_PROBLEM:_
Only one stretch of the data below is wanted: the lines from the one with "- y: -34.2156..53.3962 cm" through the one with "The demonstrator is", repeated exactly.

DATA SECTION Block Start

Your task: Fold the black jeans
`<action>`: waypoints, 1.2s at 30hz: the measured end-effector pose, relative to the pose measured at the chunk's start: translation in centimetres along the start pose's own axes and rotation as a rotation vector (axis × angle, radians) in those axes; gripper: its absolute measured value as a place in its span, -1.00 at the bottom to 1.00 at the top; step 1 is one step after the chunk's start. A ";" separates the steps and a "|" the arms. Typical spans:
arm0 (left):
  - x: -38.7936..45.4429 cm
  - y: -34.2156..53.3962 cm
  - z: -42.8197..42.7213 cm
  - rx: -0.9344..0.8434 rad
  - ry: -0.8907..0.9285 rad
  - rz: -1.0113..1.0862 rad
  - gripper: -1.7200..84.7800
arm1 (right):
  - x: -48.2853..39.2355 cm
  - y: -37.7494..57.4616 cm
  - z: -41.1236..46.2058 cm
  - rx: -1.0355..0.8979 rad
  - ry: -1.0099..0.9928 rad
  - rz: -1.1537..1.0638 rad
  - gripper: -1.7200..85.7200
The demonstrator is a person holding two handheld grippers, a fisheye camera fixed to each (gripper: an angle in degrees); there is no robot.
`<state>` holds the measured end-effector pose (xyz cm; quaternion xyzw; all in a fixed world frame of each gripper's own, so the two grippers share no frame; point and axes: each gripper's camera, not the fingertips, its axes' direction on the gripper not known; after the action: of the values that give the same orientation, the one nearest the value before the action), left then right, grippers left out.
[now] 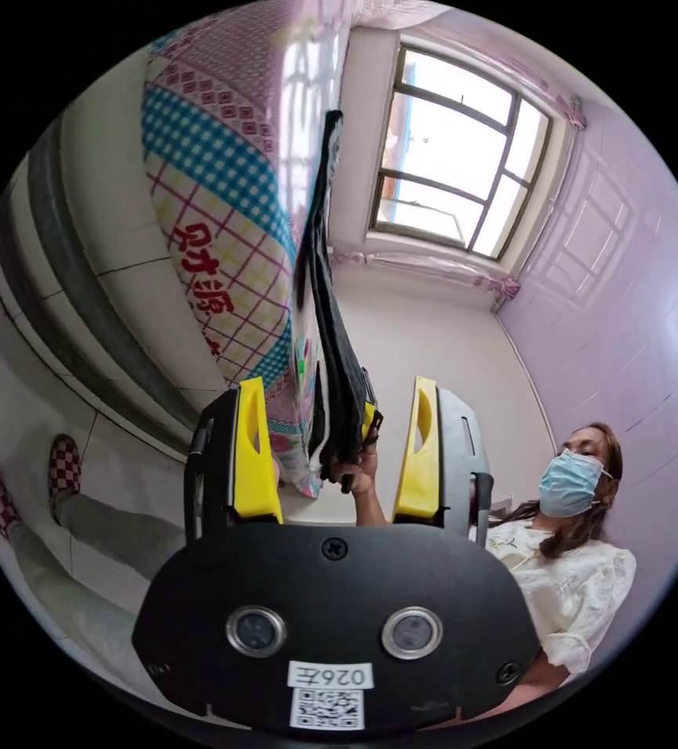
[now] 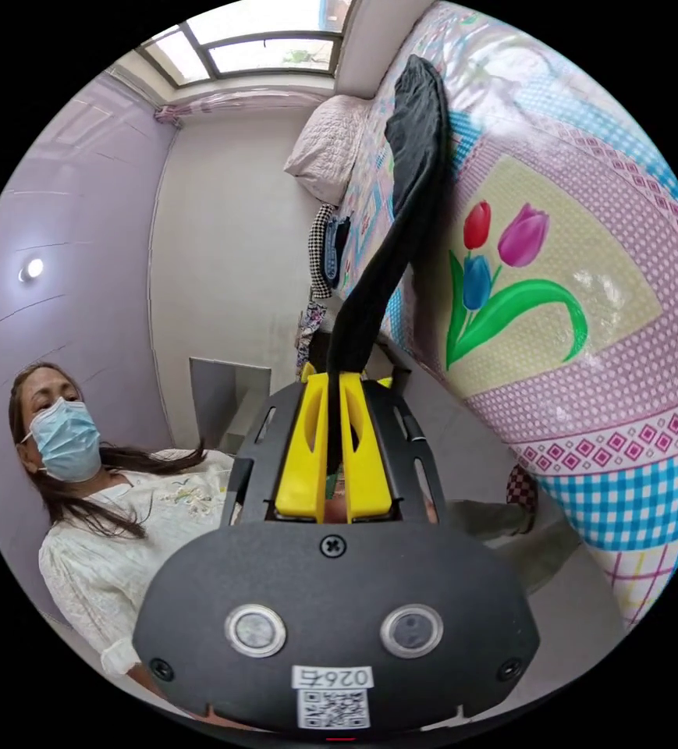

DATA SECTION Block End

_EXPECTED ANSWER:_
  - y: -34.2156..53.3962 cm
  - z: -42.8197..42.7213 cm
  - rx: -0.9344..0.8434 rad
  - ry: -0.8907..0.9285 rad
  - rz: -1.0113..1.0862 rad
  - gripper: -1.7200..84.7800
arm1 (right):
  - x: -48.2853..39.2355 cm
  - y: -37.7494..57.4616 cm
  - z: -41.1236..46.2058 cm
  - rx: -1.0355..0.8979 rad
  - ry: -1.0099..0.9928 rad
  - rz: -1.1537..1.0638 rad
  - gripper: -1.7200..85.7200
The demonstrator is a person holding two handheld grippers, a fisheye camera fixed to each (gripper: an angle in degrees); there is no robot.

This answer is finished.